> _Task to carry out_
For this exercise, restate every line below word for word and drop the images.
****************************************
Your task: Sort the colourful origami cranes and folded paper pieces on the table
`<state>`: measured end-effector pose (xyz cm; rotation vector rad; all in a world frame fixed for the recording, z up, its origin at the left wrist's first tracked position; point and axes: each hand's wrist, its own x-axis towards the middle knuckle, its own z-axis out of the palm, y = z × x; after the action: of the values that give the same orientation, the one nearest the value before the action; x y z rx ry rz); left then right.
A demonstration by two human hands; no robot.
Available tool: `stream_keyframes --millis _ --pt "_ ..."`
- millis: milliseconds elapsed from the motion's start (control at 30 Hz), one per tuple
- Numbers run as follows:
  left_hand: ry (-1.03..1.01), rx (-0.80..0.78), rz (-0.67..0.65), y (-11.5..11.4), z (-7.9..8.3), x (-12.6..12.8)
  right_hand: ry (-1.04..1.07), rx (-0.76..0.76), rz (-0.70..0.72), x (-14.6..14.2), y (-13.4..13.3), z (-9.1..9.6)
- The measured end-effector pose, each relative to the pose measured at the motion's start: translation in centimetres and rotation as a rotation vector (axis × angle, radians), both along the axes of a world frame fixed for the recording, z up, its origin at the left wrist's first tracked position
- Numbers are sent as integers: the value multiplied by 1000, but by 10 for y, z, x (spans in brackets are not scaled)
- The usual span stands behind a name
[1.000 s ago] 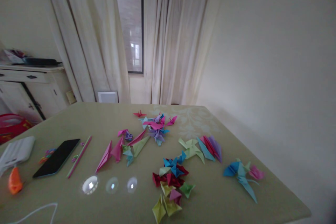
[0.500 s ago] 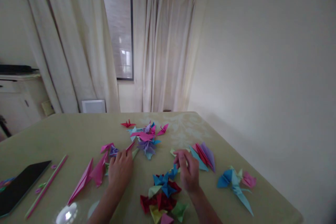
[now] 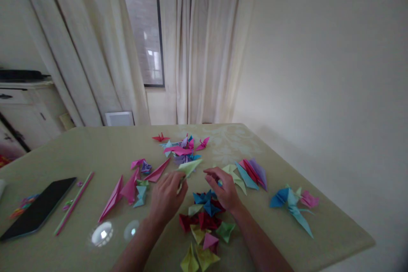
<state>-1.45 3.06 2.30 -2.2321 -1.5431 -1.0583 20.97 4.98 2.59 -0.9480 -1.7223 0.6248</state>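
Observation:
Between the thumb and fingers of my left hand (image 3: 168, 193) is a pale green folded paper plane-like piece (image 3: 190, 166), its point aimed to the right. My right hand (image 3: 223, 187) hovers just right of it, fingers curved and apart, holding nothing. Behind that hand lies a pale green paper crane (image 3: 235, 175). Below and between my wrists sits a pile of folded paper pieces, with blue ones (image 3: 210, 204), dark red ones (image 3: 207, 221) and yellow ones (image 3: 204, 257). Left of my left hand are pink folded pieces (image 3: 130, 188) and a light blue one (image 3: 140, 196).
Several paper cranes (image 3: 180, 150) are heaped at the back. Folded sheets (image 3: 253, 172) and more origami (image 3: 293, 202) lie to the right. A dark tablet (image 3: 41, 208), a pink-and-green stick (image 3: 74, 204) and a clear round shiny object (image 3: 102, 233) occupy the left.
My left hand has lifted the pale green folded piece from the table and moved right. My right hand has opened, leaving the pale green crane lying behind it. The view has tilted down slightly.

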Motion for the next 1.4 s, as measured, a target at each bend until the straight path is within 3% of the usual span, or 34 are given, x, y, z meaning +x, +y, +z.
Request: stream_keyframes --millis 100,300,367,467,567,667,800,900,1033,1100,1200,1267,1400 --pt "7 33 -237 -9 -7 17 -18 51 99 -6 -4 3" --pt "4 101 -275 -5 -18 18 151 2 73 -3 -2 0" --pt "-28 111 -143 2 -18 7 226 -30 -56 7 6 1" --pt "49 15 218 13 -19 -13 273 22 -411 35 21 6" --pt "230 -155 481 19 -24 -32 138 86 -733 75 30 13" --pt "323 -298 531 20 -29 -43 -152 86 -932 112 31 21" --pt "346 -410 491 20 -28 -47 -570 -69 -1072 141 27 31" --pt "353 -398 486 20 -26 -46 -749 -143 -1045 149 27 39" --pt "347 -366 474 20 -27 -42 -934 -100 -1038 150 33 41" --pt "344 -378 463 20 -26 -39 -943 -76 -1051 147 37 37" --pt "356 -413 449 20 -25 -35 -790 17 -1037 132 42 26" --pt "393 -443 426 20 -24 -34 -627 130 -922 115 42 18" --pt "433 -461 423 19 -21 -36 -389 261 -544 72 37 7"
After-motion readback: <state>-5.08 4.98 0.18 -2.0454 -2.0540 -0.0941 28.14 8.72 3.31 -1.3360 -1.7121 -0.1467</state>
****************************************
> _The completed task_
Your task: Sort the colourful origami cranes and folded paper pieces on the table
`<state>`: measured end-effector pose (xyz cm; rotation vector rad; all in a world frame fixed for the recording, z up, its origin at the left wrist's first tracked position; point and axes: each hand's wrist, its own x-axis towards the middle knuckle, its own z-axis out of the palm, y = z × x; after the action: of the values that give the same orientation, the one nearest the value before the action; x y z rx ry rz); left then right.
A demonstration by two human hands; no robot.
Available tool: `stream_keyframes --millis _ --pt "_ ..."`
- millis: milliseconds elapsed from the motion's start (control at 30 Hz), one per tuple
- Numbers run as follows:
  left_hand: ry (-1.03..1.01), rx (-0.80..0.78), rz (-0.67..0.65), y (-11.5..11.4), z (-7.9..8.3), x (-12.6..12.8)
  right_hand: ry (-1.04..1.07), rx (-0.76..0.76), rz (-0.70..0.72), x (-14.6..14.2), y (-13.4..13.3), z (-9.1..9.6)
- The measured end-effector pose, each relative to the pose measured at the motion's start: translation in centimetres and rotation as a rotation vector (axis × angle, radians), both along the axes of a world frame fixed for the recording, z up, its origin at the left wrist's first tracked position
- Numbers are sent as integers: the value multiplied by 1000, but by 10 for y, z, x (spans in brackets are not scaled)
- The usual span stands behind a name
[1.000 s ago] 
[0.500 s ago] 
[now] 
<state>-1.45 3.06 2.30 -2.2321 -1.5431 -1.0583 20.97 4.98 2.59 -0.9480 -1.7223 0.6248</state>
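Observation:
Between the thumb and fingers of my left hand (image 3: 168, 193) is a pale green folded paper plane-like piece (image 3: 190, 166), its point aimed to the right. My right hand (image 3: 223, 187) hovers just right of it, fingers curved and apart, holding nothing. Behind that hand lies a pale green paper crane (image 3: 235, 175). Below and between my wrists sits a pile of folded paper pieces, with blue ones (image 3: 210, 204), dark red ones (image 3: 207, 221) and yellow ones (image 3: 204, 257). Left of my left hand are pink folded pieces (image 3: 130, 188) and a light blue one (image 3: 140, 196).
Several paper cranes (image 3: 180, 150) are heaped at the back. Folded sheets (image 3: 253, 172) and more origami (image 3: 293, 202) lie to the right. A dark tablet (image 3: 41, 208), a pink-and-green stick (image 3: 74, 204) and a clear round shiny object (image 3: 102, 233) occupy the left.
My left hand has lifted the pale green folded piece from the table and moved right. My right hand has opened, leaving the pale green crane lying behind it. The view has tilted down slightly.
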
Motion for the next 1.4 s, as measured, a target at each bend until the straight path is within 3% of the usual span, or 34 are given, x, y, z meaning +x, +y, +z.
Request: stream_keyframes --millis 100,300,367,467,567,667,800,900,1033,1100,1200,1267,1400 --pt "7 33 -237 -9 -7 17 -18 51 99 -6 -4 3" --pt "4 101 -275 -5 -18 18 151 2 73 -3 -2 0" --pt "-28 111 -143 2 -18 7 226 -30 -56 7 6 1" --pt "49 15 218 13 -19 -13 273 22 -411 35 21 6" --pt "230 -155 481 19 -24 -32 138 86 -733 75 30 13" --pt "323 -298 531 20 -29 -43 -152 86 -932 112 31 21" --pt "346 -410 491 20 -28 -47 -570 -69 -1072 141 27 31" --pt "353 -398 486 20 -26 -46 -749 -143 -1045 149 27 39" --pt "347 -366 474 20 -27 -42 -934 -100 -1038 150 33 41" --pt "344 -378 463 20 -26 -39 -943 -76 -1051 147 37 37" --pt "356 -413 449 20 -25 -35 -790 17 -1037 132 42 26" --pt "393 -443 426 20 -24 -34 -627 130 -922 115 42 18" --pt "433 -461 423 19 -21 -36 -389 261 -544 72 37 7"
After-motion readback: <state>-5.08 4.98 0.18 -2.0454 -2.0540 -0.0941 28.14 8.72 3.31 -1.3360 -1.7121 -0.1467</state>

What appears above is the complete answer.